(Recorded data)
※ ※ ※

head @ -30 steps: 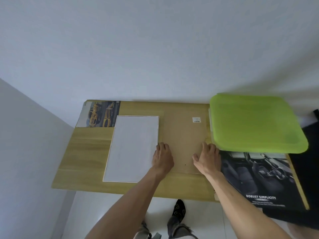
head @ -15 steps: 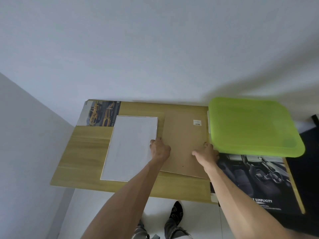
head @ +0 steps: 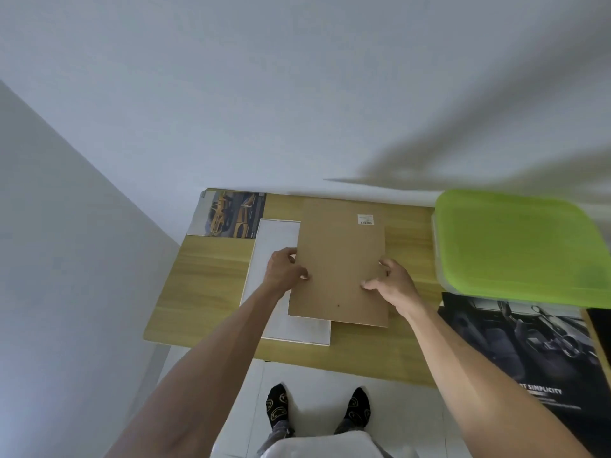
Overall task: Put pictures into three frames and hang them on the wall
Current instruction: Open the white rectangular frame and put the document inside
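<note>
White panel point(head: 284, 279) half-covered (right poster point(head: 529, 358) cropped)

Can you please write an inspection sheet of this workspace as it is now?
Surface: wooden table against a white wall.
Job's things: brown backing board, held over the white panel; yellow-car picture at the far left corner; dark car-interior poster at the right, overhanging the near edge.
Clutter: green-lidded plastic box on the right.
Hands: left hand grips the board's left edge; right hand grips its right edge.
Cables: nothing seen.
Surroundings: white tiled floor, the person's feet in dark socks.
</note>
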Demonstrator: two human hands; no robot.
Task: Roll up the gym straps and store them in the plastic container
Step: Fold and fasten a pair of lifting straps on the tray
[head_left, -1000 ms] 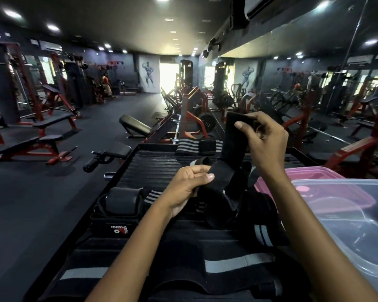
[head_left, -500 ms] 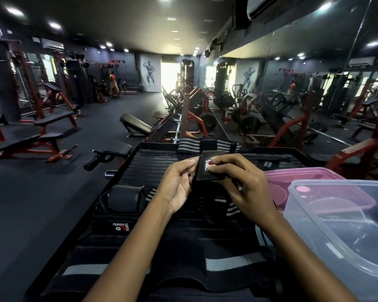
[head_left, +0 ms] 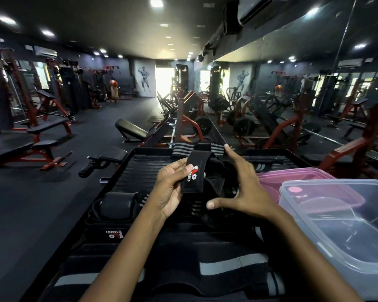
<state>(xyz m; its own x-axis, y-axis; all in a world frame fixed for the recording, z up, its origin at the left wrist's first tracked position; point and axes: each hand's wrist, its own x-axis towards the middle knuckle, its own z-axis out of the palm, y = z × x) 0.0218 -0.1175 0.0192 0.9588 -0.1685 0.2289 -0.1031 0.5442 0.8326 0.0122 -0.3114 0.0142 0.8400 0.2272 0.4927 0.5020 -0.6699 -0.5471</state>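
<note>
Gym machines fill the dim background. Above the dark tabletop (head_left: 140, 171), the left hand (head_left: 172, 188) pinches the black strap (head_left: 195, 173), long axis upright; the right hand (head_left: 238, 188) spreads wide just right. Plastic container (head_left: 336, 225) sits near right.

I stand in a dim gym lit by small white ceiling spotlights (head_left: 157, 2), while a blown-out bright doorway (head_left: 164, 80) at the far end throws glare down the dark rubber floor (head_left: 109, 118). My wide lens bends the room at its edges. The clear plastic container (head_left: 345, 232) near right catches soft reflections; the black strap with white and red lettering (head_left: 193, 175) reads sharp, and far machines go soft.
</note>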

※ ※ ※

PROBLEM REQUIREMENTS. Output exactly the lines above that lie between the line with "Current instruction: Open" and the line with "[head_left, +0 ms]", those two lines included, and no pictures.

RESPONSE TO THIS TASK.
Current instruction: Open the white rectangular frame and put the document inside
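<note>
White panel point(head: 284, 279) half-covered (right poster point(head: 529, 358) cropped)

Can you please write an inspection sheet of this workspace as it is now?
Surface: wooden table against a white wall.
Job's things: brown backing board, held over the white panel; yellow-car picture at the far left corner; dark car-interior poster at the right, overhanging the near edge.
Clutter: green-lidded plastic box on the right.
Hands: left hand grips the board's left edge; right hand grips its right edge.
Cables: nothing seen.
Surroundings: white tiled floor, the person's feet in dark socks.
</note>
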Demonstrator: two human hands; no robot.
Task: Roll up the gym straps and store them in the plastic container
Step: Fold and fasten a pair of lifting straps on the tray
[head_left, -1000 ms] 
[head_left, -500 ms] 
[head_left, +0 ms] 

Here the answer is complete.